Tony Blair beim NATO-Gipfel 2002 (Quelle: Wikipedia)
Der britische Premierminister Tony Blair hat in einer parlamentarischen Sitzung eine mögliche Lösung im Streit um römisch-katholische Adoptions-Agenturen eingebracht. In der fast drei Stunden andauernden Sitzung betonte Blair, dass er die Schließung von katholischen Adoptions-Agenturen sehr bedauern würde. Andererseits gäbe es aber keine Entschuldigung für die Diskriminierung homosexueller Eltern.

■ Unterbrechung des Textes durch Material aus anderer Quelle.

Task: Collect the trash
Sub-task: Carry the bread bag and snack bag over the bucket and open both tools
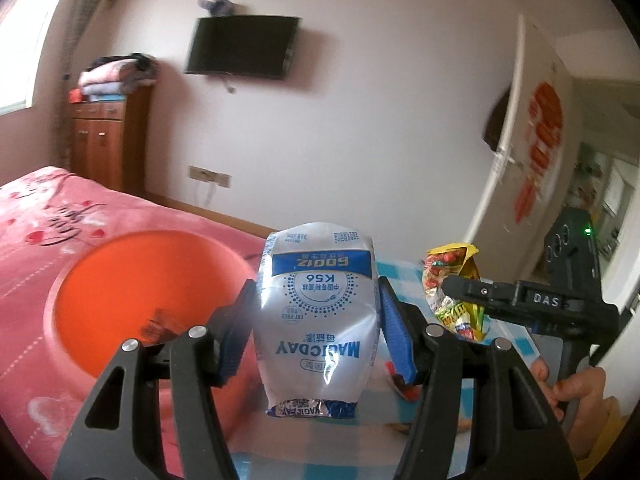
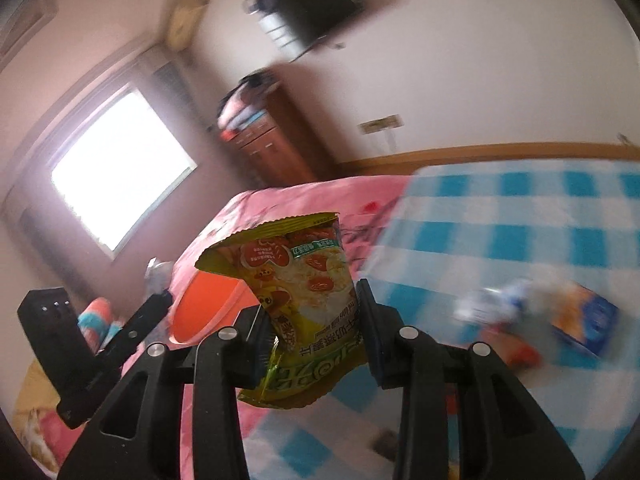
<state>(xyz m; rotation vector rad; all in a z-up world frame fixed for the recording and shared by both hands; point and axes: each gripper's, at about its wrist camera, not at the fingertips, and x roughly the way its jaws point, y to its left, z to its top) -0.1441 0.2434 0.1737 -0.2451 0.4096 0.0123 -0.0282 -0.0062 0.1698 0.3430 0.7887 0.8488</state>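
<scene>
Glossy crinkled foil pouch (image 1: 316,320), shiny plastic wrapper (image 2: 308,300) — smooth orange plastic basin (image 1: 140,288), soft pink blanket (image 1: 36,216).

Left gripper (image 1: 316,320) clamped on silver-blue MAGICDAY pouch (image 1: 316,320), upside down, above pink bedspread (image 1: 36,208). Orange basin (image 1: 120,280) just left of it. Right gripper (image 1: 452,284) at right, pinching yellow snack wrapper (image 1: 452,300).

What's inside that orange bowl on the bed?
In the left view the orange bowl holds one small dark scrap near its front wall. The left tool and its white pouch cover the bowl's right part.
</scene>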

In einem Gespräch mit dem Unterhaus macht er den Vorschlag, dass religiöse Einrichtungen eine Arbeitsgemeinschaft mit nicht-religiösen Adoptions-Agenturen gründen würden. So könnten Kirchenträger dann in Zusammenarbeit mit anderen Organisatoren gleichgeschlechtlichen Partnern indirekt eine Möglichkeit zur Adoption anbieten.
Hintergrund
In Großbritannien soll das Antidiskriminierungsgesetz unter anderem im Adoptionsrecht für gleichgeschlechtliche Paare reformiert werden. Bereits in der vergangenen Woche hatte Blair unterstrichen, dass es keine Ausnahme für katholische Adoptions-Agenturen geben wird. Ihnen würde lediglich eine längere Übergangszeit bis Ende 2008 eingeräumt. Daraufhin hatte der katholische Kardinal für England und Wales, Cormac Murphy-O’Connor, mit der Schließung der katholischen Adoptions-Agenturen gedroht.